EXERCISE DIRECTIONS: Find each line below that includes "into", then copy it.

ENTRIES PROVIDED:

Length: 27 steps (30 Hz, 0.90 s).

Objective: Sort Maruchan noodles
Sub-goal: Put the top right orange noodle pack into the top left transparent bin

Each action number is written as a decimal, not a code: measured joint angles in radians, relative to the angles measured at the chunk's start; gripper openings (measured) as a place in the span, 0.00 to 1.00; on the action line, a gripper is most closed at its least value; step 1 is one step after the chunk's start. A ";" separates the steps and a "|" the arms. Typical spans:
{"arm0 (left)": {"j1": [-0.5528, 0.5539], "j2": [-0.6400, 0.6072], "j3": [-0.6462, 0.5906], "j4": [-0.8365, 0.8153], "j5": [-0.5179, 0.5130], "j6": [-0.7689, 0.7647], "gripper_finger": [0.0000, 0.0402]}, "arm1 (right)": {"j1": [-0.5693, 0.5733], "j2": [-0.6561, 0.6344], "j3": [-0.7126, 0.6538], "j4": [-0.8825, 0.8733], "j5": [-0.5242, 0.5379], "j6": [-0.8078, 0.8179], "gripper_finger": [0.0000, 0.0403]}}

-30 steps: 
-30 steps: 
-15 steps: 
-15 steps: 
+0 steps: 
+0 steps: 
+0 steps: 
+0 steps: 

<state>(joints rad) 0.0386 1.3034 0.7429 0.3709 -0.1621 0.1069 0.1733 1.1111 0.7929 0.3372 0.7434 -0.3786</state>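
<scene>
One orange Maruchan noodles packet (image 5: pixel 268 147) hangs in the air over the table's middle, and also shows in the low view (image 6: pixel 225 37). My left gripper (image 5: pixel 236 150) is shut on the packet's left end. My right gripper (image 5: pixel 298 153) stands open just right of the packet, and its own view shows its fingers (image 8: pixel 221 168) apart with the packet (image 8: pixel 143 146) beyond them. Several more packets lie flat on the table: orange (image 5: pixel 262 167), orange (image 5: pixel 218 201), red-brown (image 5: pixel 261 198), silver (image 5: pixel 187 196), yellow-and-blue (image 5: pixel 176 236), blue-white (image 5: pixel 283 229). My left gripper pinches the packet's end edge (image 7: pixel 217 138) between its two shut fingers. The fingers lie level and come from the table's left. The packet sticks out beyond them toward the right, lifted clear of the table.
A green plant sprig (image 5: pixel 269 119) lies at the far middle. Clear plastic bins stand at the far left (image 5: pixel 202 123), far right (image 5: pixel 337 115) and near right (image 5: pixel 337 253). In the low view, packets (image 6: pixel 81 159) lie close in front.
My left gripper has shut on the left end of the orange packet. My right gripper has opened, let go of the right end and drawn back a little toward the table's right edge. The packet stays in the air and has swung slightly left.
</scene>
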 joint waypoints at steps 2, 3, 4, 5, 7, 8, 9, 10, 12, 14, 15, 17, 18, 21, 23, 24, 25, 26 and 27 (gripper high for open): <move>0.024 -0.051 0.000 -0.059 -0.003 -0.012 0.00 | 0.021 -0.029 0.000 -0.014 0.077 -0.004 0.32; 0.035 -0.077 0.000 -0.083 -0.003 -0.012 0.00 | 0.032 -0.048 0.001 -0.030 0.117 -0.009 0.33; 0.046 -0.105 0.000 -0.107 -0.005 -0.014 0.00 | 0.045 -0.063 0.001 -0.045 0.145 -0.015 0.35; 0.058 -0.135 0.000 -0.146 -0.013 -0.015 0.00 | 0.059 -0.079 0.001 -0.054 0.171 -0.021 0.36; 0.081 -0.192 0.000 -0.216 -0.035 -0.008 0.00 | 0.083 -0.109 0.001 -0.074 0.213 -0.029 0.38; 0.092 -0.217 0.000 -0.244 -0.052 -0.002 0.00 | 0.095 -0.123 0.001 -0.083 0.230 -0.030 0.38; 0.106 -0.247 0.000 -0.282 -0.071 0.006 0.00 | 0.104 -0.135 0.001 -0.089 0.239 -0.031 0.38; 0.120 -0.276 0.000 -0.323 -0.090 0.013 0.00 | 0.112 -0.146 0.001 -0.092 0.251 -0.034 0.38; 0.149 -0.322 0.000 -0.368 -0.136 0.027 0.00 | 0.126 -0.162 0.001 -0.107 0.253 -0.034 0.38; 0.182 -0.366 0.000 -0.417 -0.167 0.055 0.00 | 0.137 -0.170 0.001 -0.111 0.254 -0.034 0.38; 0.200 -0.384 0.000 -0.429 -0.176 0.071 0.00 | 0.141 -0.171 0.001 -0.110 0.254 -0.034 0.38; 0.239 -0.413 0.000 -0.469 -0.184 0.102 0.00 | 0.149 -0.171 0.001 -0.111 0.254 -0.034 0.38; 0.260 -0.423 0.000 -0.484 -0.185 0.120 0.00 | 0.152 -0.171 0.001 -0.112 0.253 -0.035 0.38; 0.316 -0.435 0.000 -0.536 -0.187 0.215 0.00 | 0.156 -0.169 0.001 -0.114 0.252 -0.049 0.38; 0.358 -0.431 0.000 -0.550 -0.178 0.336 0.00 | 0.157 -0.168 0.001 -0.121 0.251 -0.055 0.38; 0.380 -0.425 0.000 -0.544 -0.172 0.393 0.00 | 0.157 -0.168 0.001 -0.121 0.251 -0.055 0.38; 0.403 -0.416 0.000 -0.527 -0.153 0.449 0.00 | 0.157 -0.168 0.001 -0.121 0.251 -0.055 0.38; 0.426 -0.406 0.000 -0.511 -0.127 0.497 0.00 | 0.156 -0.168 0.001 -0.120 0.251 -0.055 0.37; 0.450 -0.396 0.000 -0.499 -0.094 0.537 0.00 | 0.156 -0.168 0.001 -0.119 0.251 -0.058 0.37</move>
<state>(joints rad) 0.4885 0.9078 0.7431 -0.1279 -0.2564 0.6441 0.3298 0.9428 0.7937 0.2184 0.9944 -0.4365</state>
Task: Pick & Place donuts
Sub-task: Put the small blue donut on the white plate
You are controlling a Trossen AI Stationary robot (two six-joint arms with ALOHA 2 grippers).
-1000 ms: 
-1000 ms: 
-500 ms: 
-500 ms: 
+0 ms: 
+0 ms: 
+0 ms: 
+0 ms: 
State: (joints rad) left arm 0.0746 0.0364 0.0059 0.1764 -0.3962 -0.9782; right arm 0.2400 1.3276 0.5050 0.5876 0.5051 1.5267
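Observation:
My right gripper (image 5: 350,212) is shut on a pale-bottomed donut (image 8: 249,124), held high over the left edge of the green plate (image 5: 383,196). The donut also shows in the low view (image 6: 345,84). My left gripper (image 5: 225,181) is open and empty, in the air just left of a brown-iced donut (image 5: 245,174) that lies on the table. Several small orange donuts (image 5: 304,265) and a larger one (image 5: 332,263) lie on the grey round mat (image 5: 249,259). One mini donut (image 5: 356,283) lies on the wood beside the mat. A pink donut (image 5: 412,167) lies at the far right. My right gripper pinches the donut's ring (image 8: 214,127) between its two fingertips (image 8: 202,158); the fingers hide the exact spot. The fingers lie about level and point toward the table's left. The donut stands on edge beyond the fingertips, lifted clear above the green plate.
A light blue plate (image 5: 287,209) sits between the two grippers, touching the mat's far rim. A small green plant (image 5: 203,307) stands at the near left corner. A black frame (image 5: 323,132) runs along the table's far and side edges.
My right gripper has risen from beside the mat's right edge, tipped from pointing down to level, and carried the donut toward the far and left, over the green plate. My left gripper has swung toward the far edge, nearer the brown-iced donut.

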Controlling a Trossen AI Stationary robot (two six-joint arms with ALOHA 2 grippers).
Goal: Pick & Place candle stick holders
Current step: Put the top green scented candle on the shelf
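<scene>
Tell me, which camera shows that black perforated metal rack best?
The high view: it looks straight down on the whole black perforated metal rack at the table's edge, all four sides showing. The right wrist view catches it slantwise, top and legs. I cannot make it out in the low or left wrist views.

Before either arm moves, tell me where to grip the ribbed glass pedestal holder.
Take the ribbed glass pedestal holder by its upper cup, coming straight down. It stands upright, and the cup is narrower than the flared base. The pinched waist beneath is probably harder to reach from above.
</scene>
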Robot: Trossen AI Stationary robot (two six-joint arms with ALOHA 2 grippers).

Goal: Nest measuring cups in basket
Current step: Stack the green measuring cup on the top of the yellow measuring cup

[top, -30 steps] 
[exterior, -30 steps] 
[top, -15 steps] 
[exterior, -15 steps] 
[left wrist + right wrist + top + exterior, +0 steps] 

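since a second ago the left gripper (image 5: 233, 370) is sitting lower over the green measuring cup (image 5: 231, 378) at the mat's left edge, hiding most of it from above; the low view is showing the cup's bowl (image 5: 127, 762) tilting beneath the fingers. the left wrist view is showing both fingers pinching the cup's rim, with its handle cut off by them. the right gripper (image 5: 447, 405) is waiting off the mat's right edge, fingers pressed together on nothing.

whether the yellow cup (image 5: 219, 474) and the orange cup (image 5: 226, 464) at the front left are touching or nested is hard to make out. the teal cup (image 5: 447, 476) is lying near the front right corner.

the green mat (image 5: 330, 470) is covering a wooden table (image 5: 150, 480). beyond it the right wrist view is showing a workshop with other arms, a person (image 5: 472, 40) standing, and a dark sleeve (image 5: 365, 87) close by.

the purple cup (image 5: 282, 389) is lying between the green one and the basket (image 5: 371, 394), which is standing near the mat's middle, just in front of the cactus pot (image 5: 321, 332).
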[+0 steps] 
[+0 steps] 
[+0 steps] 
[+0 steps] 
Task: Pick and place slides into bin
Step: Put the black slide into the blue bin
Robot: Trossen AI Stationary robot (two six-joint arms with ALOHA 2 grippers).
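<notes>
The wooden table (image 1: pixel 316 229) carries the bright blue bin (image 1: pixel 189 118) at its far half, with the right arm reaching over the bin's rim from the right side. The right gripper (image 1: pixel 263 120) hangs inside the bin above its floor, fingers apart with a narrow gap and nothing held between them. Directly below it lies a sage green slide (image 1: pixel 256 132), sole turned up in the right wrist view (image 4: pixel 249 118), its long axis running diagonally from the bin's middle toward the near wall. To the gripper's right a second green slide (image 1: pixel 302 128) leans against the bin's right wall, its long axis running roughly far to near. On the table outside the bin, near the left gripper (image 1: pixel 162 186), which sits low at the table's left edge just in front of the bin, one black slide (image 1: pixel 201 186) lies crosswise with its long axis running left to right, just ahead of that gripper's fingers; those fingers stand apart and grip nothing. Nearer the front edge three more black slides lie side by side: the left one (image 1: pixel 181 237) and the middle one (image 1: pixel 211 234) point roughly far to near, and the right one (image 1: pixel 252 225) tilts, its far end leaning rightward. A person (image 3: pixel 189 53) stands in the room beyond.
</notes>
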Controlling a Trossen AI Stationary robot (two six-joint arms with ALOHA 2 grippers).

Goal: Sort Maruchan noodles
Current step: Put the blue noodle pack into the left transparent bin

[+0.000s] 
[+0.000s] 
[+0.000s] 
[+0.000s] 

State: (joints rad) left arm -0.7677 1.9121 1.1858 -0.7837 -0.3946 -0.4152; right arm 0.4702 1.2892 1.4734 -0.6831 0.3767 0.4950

YOUR SOLUTION:
Sub-goal: Put the top right orange noodle pack into the top left transparent bin
Task: Pick and place slides into bin
Step: Put the black slide into the blue bin
Current step: Put the blue noodle pack into the left transparent bin

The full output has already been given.